• EXERCISE BRIEF: What is needed is the whole of the data, set down exactly.

• INFORMATION SUPPLIED:
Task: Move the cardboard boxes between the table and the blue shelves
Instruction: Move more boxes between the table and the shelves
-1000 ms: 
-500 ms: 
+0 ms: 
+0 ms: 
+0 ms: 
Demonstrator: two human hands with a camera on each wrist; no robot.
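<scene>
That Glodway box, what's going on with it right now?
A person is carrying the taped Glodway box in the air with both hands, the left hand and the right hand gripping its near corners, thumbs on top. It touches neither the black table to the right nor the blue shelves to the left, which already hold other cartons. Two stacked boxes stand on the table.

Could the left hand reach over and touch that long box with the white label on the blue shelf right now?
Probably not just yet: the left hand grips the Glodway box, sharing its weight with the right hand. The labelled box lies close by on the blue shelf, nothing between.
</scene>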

• EXERCISE ANSWER:
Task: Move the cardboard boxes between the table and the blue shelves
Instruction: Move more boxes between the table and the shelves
-1000 ms: 
-500 ms: 
+0 ms: 
+0 ms: 
+0 ms: 
Demonstrator: two human hands with a camera on each wrist; no robot.
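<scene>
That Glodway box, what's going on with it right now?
A person is carrying the taped Glodway box in the air with both hands, the left hand and the right hand gripping its near corners, thumbs on top. It touches neither the black table to the right nor the blue shelves to the left, which already hold other cartons. Two stacked boxes stand on the table.

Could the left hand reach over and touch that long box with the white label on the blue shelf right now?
Probably not just yet: the left hand grips the Glodway box, sharing its weight with the right hand. The labelled box lies close by on the blue shelf, nothing between.
</scene>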

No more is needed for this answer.